Danske CEO Points to Risks Still Facing Bank; Shares Fall
(Bloomberg) -- The chief executive of Danske Bank A/S said the lender still faces a number of hurdles, including a sluggish retail business, raising questions about management’s ability to live up to long-term profitability targets.
Carsten Egeriis, who became CEO in April after his predecessor stepped down due to a money laundering probe, said Danske is still suffering from “reputational issues,” which are weighing on retail customer sentiment. On a conference call that followed quarterly results containing few surprises, Egeriis also signaled that any payout of excess capital would probably have to wait until after Danske knows the full cost of its Estonian dirty-money scandal.

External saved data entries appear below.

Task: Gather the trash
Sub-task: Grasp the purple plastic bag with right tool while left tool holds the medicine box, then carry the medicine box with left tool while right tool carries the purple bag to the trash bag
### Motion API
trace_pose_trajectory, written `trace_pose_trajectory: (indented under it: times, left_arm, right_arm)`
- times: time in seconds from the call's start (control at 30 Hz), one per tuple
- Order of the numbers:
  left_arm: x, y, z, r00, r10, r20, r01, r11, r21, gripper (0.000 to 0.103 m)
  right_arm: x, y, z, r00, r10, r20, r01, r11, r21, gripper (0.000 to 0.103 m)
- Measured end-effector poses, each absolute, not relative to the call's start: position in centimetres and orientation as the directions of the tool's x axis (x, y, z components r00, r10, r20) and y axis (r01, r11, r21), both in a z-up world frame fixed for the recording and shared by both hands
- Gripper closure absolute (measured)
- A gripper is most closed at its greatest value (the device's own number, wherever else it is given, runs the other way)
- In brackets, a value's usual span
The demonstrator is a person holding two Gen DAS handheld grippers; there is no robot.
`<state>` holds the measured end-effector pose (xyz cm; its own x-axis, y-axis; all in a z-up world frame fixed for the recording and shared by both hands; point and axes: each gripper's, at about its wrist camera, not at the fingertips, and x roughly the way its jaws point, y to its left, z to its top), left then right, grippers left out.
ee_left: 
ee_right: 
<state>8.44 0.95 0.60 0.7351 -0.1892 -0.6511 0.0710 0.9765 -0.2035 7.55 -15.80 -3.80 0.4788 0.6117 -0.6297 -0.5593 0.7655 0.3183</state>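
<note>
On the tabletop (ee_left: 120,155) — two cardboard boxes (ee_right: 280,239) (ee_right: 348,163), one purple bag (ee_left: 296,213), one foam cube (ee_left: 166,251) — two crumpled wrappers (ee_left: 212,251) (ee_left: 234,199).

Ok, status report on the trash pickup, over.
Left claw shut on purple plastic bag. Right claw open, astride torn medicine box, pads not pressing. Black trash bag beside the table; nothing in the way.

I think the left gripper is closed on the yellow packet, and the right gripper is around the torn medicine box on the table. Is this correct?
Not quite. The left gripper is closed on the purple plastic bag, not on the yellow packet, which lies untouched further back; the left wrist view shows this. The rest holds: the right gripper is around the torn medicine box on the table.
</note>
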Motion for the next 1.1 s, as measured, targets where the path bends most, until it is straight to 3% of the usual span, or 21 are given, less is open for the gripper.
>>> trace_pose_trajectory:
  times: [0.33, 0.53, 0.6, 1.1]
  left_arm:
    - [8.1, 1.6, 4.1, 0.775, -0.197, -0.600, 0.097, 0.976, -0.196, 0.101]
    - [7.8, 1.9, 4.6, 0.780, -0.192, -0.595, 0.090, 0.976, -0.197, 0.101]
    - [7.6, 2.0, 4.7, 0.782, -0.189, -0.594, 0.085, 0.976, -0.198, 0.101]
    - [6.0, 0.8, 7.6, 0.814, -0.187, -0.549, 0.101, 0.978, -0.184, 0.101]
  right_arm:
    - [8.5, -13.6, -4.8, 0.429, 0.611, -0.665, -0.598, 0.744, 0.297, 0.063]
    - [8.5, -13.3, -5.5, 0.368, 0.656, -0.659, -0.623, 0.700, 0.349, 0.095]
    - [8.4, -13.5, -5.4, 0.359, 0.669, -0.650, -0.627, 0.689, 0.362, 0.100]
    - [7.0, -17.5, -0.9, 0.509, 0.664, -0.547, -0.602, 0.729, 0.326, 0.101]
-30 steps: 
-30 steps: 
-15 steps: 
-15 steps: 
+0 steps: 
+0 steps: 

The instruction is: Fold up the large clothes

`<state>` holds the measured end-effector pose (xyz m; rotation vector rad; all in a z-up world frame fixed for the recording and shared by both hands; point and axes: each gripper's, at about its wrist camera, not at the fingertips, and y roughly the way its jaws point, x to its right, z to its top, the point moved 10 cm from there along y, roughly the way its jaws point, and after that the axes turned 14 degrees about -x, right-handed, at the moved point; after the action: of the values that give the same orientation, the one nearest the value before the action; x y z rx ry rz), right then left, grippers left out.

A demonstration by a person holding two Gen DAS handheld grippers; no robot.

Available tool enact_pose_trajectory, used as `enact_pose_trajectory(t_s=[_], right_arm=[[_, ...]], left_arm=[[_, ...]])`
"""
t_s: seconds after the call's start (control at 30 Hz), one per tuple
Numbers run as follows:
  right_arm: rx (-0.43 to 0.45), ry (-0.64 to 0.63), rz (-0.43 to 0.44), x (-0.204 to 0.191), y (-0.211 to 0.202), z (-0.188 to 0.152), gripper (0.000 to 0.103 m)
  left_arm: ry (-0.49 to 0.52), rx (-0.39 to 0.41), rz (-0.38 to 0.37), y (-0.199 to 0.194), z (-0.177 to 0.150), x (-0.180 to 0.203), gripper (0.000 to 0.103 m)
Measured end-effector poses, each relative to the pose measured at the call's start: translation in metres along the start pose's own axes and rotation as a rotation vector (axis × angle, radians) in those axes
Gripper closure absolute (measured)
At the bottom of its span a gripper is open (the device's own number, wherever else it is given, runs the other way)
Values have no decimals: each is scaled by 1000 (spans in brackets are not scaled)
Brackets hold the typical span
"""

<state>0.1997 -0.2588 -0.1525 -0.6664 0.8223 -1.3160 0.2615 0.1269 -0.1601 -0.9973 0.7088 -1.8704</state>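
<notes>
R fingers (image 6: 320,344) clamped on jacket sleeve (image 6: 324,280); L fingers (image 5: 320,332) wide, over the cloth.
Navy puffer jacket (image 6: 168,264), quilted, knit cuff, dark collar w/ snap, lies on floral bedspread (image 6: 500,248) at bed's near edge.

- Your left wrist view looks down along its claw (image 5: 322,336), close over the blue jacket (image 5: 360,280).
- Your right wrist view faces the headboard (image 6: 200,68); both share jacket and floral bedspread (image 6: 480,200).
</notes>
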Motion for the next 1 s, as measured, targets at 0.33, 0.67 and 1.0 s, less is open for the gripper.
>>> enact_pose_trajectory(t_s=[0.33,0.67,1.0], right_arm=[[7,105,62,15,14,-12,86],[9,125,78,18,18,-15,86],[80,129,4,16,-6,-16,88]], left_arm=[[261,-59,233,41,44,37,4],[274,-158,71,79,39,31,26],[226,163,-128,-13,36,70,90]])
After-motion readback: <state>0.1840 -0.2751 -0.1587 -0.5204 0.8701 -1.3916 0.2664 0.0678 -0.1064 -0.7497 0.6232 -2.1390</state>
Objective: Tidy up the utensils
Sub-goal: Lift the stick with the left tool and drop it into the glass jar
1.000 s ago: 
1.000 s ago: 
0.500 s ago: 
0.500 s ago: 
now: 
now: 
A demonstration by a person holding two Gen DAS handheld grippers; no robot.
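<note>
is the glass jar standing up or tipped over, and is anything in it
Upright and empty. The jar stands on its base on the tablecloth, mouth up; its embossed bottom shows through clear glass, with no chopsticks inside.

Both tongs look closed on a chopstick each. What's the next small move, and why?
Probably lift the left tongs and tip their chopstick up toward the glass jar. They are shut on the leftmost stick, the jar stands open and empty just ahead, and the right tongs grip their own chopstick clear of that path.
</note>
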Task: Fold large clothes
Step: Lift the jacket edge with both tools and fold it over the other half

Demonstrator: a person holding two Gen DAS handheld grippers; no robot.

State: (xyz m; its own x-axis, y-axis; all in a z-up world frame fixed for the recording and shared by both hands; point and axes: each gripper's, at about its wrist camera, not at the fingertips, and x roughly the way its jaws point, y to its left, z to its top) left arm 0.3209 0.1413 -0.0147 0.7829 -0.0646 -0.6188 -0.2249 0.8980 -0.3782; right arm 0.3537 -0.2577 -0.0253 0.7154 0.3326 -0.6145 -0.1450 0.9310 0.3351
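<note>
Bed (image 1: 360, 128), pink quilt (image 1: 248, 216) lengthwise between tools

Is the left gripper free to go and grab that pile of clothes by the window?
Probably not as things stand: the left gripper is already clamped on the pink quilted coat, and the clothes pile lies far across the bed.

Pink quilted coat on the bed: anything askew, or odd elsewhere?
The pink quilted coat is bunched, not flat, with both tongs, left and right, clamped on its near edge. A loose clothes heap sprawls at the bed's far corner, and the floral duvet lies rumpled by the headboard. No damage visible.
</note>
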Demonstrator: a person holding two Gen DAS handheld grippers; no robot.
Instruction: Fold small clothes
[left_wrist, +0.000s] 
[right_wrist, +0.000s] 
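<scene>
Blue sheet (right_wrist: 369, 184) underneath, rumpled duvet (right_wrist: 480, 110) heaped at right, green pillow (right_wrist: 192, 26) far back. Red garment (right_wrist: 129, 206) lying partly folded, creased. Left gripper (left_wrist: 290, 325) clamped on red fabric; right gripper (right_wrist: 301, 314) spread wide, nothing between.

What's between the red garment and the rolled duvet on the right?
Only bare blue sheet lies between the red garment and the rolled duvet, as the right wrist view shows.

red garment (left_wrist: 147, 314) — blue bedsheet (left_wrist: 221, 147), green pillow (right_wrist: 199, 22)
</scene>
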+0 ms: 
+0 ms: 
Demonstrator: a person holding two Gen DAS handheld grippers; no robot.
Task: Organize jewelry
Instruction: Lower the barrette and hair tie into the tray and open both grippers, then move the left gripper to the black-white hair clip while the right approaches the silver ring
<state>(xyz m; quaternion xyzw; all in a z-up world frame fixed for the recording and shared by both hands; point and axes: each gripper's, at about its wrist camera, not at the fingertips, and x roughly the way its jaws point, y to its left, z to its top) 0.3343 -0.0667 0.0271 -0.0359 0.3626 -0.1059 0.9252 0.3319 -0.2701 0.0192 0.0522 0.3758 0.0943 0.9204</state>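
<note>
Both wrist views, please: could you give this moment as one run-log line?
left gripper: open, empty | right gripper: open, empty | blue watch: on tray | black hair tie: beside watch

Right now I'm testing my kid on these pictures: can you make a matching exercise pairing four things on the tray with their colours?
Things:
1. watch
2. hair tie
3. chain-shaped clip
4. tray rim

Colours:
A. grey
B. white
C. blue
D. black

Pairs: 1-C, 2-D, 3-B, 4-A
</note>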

Shares in Denmark’s biggest bank fell as much as 5% when trading started in Copenhagen, sending it to the bottom of the Bloomberg index of European financial stocks.
Egeriis, who used to be Danske’s risk chief before rising to the top of its C-suite, also signaled the market would get an update on the bank’s long-term goals at the end of the third-quarter, raising concerns management might be preparing to walk back from its current guidance. On Friday, the bank reiterated plans to deliver a return on equity of 9-10% in 2023, though analysts on the conference call questioned the feasibility of that.
Mads Thinggaard, an analyst at ABG Sundal Collier, said his models indicate Danske will probably only deliver an underlying return on equity of 7% in 2023. “I am a bit curious about how they will bridge that gap,” he said.
In its quarterly report, Danske delivered a more upbeat message, noting that it’s built up ample cash reserves and is ready to start distributing the money to shareholders as soon as it can.
The lender “has strong capital and liquidity positions,” it said. The board is “closely” monitoring the situation “and remains committed to returning excess capital to shareholders when the economic impact of the corona crisis is clear.”
Danske now has a common equity Tier 1 ratio -- a key measure of financial strength -- of 18%, exceeding its own target of more than 16%. The bank said its dividend policy, which was shelved during the pandemic, will kick in again after regulators give the all-clear. The bank has told shareholders to expect between 40-60% of profits.
Danske is the last of the big Nordic banks to report second-quarter results, with economic rebounds buoying profits across the region and allowing boards to signal that shareholder rewards will resume soon.
The European Central Bank has signaled it will expect the industry to show restraint even after a de facto ban is removed later this year. But with Nordic economies bouncing back faster than the euro zone on average, there’s reason to expect financial watchdogs in the region might take a less stringent approach than the ECB.
Danske has spent the past three years trying to resurrect its image after a series of scandals. Egeriis, who succeeded Chris Vogelzang as CEO after the latter stepped down in connection with a money-laundering probe at ABN Amro Bank NV, says Danske is now benefiting from a faster economic recovery than anticipated.
That allowed it to raise its full-year guidance earlier this month, and Danske now sees profit exceeding 12 billion kroner ($1.9 billion) for all of 2021, compared with a previous forecast for 9 billion kroner to 11 billion kroner.
But costs remain a focus. Danske has invested heavily in building iron-clad defenses against money laundering. That’s amid ongoing investigations in the U.S. and Europe after Danske’s 2018 admission that it failed to screen 200 billion euros ($235 billion) that flowed through a now shuttered Estonian unit.
Egeriis said during the conference call that Danske will need to wait for the Estonian investigations to be resolved before it can distribute excess cash to shareholders.
- Danske repeated its target for a return on equity of 9-10% in 2023, less than the 15% some of its Nordic peers expect to achieve.
- Net income reached 2.79 billion kroner.
- The common equity Tier 1 ratio was 18%.
- Net fee income reached 3.19 billion kroner, up 18% from a year earlier.